The Griot Writers Continue to Shine

By Nia Centre, p
Posted on March 9, 2023

Black writers have been pushing the boundaries of Canadian literature for decades now. From poets like George Elliot Clarke, figures like Dionne Brand and Esi Edugyan and contemporary talents like Francesca Ekwuyasi and Andre Alexis : we have always used literature as a way to share our stories and imagine new worlds.

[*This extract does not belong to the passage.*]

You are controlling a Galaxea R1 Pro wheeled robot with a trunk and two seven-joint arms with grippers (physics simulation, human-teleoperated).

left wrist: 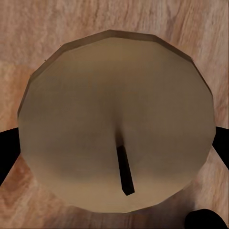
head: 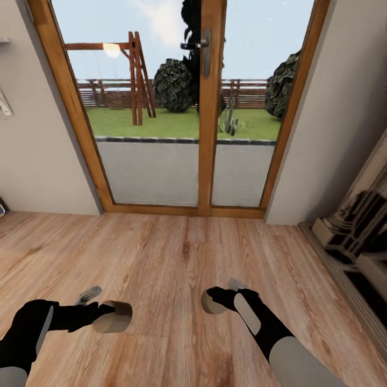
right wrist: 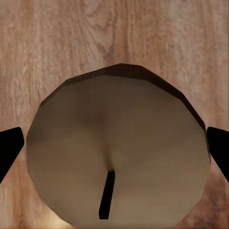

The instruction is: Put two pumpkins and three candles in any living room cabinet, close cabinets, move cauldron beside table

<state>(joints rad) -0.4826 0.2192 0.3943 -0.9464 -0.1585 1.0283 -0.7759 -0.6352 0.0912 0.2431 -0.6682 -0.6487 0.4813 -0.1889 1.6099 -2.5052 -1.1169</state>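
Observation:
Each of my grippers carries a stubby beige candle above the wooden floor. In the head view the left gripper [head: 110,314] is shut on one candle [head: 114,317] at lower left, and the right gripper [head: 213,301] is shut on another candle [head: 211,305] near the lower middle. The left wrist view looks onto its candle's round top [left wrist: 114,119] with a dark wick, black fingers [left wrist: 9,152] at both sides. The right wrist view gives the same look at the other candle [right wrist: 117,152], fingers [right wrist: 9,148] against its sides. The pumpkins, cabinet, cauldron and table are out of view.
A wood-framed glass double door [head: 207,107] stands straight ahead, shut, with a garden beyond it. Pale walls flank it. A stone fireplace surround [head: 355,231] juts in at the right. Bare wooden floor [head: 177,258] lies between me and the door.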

In 2021, we launched Black Pen: an intensive creative writing program for emerging writers, in partnership with Penguin Random House Canada. The program gave 6 writers the opportunity to dive into the canon of Black CanLit, unpack myths and assumptions about literary structures and engage in dialogue with each other. The group of writers included : Saherla Osman, Onyka Gairey, Kais Padamshi, Yvvana Yeboah Duku, Omi Rodney and Adeola Egbeyemi , who collaborated to build this incredible piece of work.

Griot writers at work in their sessions with facilitator Whitney French

Black Pen was envisioned and created with multidisciplinary artist and writer Whitney French. With years of facilitation under her belt, French was able to guide the writers through their exploration process. In addition, guest facilitators like Tea Mutonji and Lue Palmer brought unique perspectives on the craft and much needed representation. For writer Onyka Gairey, the weekly sessions were an opportunity for self-discovery and playing with the identity of being a writer, and what it means to be a writer. “Whitney is an incredible mentor and deserves all her flowers” says Onyka. “Her facilitation has a way of making everyone feel comfortable but also brave. She encourages curiosity and care in both writing and critique”.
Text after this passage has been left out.